(Problem requirements) From the listing below, pull out all lines with "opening" in them.

(Data excerpts)
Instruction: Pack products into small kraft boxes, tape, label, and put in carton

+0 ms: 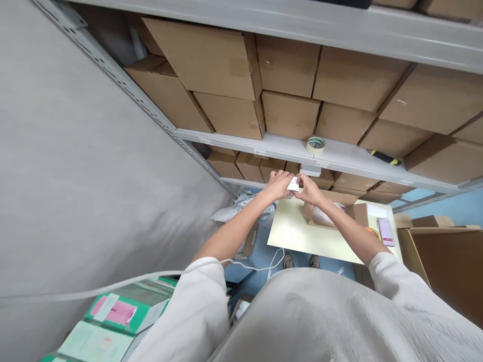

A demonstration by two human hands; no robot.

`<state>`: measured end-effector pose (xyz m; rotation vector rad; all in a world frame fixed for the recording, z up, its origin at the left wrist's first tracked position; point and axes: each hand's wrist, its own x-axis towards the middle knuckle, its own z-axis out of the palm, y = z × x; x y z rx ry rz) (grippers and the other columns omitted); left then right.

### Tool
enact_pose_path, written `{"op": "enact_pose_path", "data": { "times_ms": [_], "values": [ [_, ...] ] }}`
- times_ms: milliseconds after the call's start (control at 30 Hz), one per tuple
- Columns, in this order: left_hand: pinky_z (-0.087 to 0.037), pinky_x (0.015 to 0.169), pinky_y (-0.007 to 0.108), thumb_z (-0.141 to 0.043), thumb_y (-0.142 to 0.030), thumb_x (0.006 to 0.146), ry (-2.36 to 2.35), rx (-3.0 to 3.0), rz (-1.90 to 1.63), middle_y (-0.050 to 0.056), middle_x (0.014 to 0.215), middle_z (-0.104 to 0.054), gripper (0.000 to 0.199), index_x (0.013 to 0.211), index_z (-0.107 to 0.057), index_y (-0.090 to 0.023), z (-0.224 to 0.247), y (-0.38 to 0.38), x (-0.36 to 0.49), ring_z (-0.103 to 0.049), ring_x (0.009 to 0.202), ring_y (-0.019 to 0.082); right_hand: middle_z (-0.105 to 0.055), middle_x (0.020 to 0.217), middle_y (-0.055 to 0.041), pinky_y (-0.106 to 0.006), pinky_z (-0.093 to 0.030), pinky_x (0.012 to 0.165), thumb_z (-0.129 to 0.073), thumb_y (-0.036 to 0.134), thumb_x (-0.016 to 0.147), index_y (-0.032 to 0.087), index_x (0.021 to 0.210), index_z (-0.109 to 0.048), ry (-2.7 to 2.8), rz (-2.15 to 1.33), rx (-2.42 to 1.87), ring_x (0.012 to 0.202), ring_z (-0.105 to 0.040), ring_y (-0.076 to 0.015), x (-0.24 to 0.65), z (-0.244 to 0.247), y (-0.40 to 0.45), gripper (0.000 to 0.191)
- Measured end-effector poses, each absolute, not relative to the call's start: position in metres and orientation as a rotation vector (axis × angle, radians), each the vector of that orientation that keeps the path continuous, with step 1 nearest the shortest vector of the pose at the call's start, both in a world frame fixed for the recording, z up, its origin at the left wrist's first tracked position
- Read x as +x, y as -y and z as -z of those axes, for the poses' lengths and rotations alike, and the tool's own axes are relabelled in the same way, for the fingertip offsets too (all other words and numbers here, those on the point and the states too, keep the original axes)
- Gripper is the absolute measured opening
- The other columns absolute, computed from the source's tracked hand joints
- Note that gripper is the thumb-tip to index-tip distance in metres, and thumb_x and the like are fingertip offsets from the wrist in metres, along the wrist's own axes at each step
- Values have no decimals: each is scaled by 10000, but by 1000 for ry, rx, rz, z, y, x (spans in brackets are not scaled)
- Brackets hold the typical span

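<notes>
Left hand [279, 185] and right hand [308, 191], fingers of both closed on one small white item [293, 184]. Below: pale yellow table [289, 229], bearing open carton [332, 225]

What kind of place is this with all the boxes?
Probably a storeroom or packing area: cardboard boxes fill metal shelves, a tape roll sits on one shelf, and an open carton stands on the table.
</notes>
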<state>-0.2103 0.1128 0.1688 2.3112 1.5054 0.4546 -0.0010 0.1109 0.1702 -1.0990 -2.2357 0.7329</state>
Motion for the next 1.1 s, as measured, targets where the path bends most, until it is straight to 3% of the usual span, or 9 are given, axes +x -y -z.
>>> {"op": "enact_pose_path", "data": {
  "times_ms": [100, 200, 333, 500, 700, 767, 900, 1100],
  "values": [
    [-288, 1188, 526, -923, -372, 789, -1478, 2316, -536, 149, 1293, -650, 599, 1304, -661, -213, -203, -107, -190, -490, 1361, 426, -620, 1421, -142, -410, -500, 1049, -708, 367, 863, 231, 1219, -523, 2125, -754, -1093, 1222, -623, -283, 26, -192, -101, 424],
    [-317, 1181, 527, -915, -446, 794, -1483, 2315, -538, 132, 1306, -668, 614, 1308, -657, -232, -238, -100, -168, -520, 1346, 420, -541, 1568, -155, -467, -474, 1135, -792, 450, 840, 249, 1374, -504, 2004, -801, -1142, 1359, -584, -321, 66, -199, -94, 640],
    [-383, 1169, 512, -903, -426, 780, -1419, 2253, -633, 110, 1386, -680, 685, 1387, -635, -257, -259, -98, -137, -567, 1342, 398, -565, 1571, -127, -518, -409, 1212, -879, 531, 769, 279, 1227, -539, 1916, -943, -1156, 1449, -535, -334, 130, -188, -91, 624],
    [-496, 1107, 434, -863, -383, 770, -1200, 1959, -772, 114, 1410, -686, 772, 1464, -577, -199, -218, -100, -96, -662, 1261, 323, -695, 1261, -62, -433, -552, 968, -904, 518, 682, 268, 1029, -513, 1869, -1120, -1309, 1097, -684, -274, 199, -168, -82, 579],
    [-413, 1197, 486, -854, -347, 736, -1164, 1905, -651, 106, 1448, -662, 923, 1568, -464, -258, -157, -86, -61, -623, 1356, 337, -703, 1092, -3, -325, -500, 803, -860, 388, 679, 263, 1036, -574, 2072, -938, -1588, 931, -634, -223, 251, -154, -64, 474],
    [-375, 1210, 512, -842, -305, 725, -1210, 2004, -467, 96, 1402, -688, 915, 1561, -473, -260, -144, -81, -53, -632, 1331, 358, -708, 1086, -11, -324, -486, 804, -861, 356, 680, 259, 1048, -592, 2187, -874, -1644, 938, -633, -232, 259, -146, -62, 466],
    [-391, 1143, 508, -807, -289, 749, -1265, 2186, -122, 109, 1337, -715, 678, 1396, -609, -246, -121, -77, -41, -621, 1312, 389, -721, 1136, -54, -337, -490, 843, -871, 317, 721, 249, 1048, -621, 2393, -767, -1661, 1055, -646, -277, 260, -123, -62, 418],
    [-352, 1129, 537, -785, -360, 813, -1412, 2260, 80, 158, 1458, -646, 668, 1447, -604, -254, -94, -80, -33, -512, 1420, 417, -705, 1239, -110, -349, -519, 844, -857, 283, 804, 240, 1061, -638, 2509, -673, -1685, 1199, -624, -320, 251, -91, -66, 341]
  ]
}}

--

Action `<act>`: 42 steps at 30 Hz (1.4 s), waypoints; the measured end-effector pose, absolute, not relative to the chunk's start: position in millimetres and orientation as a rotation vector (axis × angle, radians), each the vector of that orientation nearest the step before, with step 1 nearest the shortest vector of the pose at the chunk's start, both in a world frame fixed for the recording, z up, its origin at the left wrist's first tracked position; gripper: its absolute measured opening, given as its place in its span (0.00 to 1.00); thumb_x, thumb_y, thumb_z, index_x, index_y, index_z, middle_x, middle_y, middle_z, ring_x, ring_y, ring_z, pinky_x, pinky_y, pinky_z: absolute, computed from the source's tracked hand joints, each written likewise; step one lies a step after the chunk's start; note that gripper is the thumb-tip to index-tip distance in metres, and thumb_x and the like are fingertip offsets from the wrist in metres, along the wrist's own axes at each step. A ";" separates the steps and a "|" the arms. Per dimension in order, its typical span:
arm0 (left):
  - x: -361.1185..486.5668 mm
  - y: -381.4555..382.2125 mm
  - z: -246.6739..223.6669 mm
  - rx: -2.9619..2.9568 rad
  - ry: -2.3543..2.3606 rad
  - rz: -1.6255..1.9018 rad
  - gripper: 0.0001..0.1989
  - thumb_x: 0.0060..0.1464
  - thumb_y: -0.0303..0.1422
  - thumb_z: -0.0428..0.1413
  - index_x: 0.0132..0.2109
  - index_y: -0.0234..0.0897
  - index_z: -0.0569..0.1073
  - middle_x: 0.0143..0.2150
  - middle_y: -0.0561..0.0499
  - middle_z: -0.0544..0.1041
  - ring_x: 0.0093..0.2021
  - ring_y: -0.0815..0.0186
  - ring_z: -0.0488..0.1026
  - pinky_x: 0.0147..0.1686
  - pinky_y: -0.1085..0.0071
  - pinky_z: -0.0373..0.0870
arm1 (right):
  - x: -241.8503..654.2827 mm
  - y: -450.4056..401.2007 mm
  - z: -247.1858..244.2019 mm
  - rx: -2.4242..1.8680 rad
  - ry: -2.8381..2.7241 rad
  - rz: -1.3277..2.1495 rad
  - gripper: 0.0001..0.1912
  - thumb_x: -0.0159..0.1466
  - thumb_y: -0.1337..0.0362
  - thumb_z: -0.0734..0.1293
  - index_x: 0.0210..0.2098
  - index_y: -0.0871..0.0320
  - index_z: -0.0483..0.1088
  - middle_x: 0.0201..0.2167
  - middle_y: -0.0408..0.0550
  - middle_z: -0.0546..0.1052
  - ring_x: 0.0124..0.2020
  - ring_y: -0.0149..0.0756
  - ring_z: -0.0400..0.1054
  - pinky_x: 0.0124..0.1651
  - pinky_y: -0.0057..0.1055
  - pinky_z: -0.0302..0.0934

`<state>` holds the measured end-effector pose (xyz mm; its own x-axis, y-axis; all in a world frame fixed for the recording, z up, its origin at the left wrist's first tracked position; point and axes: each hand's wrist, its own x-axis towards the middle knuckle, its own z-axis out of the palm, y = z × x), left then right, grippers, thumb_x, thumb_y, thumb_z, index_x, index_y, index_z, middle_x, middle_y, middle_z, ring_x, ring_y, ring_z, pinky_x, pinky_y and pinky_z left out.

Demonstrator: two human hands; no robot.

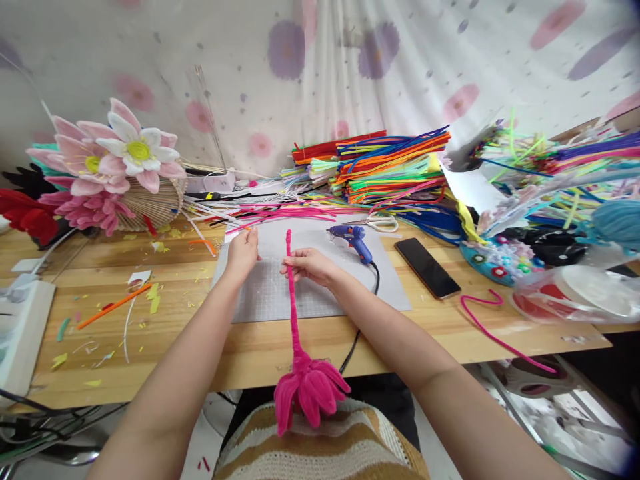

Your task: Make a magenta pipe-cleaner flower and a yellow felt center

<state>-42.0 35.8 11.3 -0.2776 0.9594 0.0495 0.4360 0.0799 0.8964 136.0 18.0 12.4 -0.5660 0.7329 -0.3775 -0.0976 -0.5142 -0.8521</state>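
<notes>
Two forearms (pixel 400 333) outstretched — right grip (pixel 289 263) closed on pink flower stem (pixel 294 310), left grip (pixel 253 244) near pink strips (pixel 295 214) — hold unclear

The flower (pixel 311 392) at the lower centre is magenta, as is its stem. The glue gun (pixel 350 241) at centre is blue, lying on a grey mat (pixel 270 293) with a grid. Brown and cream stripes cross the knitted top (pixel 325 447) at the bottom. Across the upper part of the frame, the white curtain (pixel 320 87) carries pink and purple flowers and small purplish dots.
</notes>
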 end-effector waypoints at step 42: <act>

(Answer to this task)
- Gripper is the absolute measured opening
Action `<act>`: 42 steps at 30 Hz (1.4 s), waypoints; the measured end-effector pose, absolute, not relative to the chunk's start: position in millimetres and orientation as a rotation vector (axis × angle, radians), each the vector of that orientation nearest the step before, with step 1 nearest the shortest vector of the pose at the chunk's start, both in a world frame fixed for the recording, z up, its origin at the left wrist's first tracked position; gripper: its absolute measured opening, given as its place in its span (0.00 to 1.00); thumb_x, thumb_y, thumb_z, index_x, index_y, index_z, middle_x, middle_y, middle_z, ring_x, ring_y, ring_z, pinky_x, pinky_y, pinky_z: absolute, computed from the source's tracked hand joints, each written likewise; step one lies a step after the chunk's start; note that gripper is the thumb-tip to index-tip distance in metres, and thumb_x and the like are fingertip offsets from the wrist in metres, along the wrist's own axes at each step. A ";" separates the steps and a "|" the arms. Per dimension in order, its typical span:

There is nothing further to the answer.